Required work ▸ Read the listing below and copy out every line that holds "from".

• • •

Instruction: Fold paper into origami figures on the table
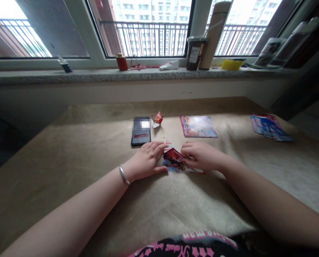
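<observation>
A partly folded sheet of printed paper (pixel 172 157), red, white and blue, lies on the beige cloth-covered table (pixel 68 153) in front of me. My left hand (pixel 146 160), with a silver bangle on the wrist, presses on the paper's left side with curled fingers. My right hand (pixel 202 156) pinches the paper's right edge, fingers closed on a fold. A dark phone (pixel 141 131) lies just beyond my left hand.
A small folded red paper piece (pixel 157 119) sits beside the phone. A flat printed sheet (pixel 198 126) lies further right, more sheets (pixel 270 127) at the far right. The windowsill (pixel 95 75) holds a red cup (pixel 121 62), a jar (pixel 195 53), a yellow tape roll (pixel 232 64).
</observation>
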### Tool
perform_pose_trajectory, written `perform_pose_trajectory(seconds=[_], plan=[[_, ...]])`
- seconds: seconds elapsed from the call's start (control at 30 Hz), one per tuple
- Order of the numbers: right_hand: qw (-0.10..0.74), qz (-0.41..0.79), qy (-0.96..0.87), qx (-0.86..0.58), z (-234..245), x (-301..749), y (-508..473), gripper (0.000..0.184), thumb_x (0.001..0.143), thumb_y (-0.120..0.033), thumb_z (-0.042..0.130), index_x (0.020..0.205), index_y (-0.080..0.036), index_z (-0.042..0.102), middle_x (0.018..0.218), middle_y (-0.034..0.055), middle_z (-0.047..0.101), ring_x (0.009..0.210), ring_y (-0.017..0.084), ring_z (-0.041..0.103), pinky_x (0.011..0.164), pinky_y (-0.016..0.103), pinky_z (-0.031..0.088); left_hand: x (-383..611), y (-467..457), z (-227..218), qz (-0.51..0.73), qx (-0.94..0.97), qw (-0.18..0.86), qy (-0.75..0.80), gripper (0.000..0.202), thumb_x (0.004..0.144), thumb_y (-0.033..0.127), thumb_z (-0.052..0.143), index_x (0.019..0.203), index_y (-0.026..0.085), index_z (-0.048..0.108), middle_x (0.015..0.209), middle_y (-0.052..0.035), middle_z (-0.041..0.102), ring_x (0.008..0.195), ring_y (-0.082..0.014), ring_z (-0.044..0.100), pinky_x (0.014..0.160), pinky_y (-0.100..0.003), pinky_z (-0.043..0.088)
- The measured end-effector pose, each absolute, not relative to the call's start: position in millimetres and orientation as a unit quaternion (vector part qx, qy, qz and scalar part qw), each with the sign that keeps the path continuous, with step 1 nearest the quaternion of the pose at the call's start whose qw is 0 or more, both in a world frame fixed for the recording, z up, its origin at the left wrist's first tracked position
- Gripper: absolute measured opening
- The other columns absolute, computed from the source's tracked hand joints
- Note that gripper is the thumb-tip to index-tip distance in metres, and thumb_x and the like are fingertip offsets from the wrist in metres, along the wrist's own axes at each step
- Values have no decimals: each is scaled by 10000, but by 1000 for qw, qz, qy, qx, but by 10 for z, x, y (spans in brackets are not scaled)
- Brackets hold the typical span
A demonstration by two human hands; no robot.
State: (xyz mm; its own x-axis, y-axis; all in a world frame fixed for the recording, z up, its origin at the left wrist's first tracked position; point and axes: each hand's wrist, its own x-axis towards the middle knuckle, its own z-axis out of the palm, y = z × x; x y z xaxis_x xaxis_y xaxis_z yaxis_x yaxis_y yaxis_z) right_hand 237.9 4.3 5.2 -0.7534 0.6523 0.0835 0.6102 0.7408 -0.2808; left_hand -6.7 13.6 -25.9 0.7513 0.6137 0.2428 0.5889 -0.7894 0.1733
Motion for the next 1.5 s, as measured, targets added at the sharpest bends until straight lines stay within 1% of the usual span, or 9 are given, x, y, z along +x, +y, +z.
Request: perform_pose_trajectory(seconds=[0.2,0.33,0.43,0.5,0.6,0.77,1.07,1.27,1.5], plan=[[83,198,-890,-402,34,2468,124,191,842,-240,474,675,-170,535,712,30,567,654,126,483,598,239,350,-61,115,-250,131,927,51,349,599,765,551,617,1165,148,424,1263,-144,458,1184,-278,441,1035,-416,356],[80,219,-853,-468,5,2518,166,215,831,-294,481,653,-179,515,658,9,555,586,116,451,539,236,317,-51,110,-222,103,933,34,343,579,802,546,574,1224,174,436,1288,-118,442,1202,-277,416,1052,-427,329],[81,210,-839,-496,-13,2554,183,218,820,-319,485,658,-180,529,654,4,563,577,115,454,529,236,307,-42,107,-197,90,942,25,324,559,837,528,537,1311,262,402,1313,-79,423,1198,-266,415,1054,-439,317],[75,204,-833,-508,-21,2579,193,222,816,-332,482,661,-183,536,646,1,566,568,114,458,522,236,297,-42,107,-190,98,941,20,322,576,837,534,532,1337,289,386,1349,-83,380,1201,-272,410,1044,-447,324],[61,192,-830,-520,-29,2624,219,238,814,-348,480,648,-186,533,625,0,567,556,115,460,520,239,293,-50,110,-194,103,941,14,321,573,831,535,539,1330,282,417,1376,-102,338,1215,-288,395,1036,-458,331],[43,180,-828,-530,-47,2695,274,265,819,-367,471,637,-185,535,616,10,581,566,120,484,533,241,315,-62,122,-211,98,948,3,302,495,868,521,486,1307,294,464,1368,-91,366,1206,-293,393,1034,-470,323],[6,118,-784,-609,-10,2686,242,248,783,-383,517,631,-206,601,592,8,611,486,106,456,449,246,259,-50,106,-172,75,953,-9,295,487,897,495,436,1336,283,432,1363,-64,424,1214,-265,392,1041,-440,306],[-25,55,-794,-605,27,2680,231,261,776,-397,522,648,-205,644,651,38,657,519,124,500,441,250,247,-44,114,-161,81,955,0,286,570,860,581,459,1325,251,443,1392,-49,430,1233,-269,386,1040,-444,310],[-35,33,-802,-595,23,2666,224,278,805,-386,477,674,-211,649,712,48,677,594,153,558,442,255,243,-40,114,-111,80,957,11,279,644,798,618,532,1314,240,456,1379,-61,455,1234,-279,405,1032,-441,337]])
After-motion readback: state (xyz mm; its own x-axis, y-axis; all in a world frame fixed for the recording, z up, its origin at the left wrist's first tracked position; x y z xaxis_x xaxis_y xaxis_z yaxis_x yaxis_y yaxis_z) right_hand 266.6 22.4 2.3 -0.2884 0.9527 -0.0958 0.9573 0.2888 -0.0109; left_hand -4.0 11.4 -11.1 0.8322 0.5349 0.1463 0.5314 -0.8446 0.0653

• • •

Result ▸
- seconds: seconds elapsed from the call's start (control at 30 Hz), one per tuple
- The other columns absolute, computed from the source's tracked hand joints
- Note that gripper is the thumb-tip to index-tip distance in metres, and thumb_x and the like are fingertip offsets from the wrist in metres, along the wrist's own axes at each step

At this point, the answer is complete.